WHAT YOU HAVE TO DO
Reproduce exactly the lines of the material beneath, from the line that contains "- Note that" to the line that contains "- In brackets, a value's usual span", both included, and no other lines.

▽

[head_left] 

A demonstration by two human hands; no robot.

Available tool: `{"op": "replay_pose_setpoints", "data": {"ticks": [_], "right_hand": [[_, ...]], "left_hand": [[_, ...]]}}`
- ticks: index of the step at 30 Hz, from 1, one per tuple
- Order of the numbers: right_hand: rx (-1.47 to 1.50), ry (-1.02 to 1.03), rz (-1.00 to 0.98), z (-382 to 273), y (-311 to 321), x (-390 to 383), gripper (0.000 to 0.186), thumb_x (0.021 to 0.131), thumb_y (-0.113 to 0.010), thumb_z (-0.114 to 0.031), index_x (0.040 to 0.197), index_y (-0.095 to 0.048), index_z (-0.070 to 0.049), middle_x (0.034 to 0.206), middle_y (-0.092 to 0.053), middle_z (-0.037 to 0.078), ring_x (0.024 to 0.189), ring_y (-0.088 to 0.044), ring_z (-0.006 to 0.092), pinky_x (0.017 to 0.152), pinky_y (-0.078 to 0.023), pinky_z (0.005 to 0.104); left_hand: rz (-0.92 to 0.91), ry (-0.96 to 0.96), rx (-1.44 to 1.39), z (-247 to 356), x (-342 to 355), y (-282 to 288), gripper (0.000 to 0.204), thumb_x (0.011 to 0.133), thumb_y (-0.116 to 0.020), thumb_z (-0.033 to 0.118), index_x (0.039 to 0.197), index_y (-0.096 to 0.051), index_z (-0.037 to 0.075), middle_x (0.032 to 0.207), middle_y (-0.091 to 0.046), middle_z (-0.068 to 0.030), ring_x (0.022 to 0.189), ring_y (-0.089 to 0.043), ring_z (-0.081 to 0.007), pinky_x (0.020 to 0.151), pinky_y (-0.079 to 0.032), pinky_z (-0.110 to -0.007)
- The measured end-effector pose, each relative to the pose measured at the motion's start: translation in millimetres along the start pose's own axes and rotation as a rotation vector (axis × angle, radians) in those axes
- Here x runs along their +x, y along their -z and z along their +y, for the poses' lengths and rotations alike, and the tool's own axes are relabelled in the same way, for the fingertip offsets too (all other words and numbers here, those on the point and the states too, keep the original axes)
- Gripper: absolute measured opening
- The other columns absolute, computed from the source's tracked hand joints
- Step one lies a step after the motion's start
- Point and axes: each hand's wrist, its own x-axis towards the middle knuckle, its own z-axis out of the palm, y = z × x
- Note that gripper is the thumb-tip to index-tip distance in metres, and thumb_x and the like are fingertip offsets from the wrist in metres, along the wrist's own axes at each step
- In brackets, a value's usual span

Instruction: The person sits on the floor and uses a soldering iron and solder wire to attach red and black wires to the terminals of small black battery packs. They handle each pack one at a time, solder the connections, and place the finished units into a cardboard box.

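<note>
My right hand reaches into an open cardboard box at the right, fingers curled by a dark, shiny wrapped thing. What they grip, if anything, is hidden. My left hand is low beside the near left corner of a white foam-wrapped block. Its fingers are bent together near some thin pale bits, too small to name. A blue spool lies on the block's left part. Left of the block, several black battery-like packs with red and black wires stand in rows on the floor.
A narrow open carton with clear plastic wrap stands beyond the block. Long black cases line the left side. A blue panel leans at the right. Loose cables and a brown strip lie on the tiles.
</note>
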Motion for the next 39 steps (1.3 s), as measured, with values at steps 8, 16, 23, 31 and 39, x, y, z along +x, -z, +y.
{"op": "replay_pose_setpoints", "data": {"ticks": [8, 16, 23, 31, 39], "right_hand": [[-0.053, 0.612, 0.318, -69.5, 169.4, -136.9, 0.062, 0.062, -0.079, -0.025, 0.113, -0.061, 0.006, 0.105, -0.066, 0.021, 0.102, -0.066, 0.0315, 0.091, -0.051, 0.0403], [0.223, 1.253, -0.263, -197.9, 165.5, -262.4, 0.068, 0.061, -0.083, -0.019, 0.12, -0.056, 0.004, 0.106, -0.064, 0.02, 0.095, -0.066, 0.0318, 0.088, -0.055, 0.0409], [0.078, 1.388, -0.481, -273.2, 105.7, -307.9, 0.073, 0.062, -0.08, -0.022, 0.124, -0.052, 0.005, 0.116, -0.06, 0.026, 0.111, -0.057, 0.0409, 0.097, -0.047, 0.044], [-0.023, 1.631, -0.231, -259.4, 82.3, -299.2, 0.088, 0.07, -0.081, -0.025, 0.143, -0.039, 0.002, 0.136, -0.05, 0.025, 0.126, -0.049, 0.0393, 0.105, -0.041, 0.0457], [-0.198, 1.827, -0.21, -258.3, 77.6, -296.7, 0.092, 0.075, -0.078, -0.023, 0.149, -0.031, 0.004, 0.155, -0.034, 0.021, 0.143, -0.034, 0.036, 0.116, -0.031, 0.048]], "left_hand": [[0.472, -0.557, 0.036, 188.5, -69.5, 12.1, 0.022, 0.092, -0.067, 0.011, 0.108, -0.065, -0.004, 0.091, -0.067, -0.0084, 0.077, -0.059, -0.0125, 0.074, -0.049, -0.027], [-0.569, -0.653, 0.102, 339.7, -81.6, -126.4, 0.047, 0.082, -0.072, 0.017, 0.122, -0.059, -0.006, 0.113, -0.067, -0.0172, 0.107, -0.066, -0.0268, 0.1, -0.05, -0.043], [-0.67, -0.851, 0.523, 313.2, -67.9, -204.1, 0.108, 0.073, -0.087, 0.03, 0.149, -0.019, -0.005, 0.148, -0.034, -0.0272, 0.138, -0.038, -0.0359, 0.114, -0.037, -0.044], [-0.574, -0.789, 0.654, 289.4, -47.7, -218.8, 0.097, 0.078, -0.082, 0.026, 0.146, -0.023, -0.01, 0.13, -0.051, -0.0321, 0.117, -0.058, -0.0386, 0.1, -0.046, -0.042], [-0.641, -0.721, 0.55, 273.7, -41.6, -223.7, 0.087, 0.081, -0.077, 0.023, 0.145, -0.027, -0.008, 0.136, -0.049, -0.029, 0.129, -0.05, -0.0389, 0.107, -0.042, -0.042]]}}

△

FINAL ANSWER
- Note that gripper is the thumb-tip to index-tip distance in metres, and thumb_x and the like are fingertip offsets from the wrist in metres, along the wrist's own axes at each step
- In brackets, a value's usual span

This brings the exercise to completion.